# Task prompt
Word for word, transcribe the material below from its first line to the line with "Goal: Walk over", both included.

■ ■ ■ ■ ■ ■ ■

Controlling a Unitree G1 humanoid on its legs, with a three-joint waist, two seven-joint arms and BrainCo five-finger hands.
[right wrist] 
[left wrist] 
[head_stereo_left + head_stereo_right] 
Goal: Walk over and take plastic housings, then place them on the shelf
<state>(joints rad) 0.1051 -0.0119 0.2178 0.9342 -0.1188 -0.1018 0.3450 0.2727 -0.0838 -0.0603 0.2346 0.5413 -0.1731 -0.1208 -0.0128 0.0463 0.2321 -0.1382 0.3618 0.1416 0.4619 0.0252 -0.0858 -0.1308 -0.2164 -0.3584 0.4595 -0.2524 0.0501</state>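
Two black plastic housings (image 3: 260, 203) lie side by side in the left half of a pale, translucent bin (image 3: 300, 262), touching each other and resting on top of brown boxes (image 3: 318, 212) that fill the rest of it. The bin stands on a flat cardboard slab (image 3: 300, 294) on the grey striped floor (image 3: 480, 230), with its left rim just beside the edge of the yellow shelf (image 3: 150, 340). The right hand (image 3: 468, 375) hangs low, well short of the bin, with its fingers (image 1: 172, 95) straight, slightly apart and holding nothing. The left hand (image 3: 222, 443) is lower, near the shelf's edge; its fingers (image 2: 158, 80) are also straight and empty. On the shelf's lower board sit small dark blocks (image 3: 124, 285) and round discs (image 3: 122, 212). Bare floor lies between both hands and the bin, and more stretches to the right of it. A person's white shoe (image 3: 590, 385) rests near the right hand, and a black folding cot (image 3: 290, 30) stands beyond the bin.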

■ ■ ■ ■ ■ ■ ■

# Answer for the task
Controlling a Unitree G1 humanoid on its legs, with a three-joint waist, two seven-joint arms and BrainCo five-finger hands.
[right wrist] 
[left wrist] 
[head_stereo_left + head_stereo_right] 
Goal: Walk over and take plastic housings, then place them on the shelf

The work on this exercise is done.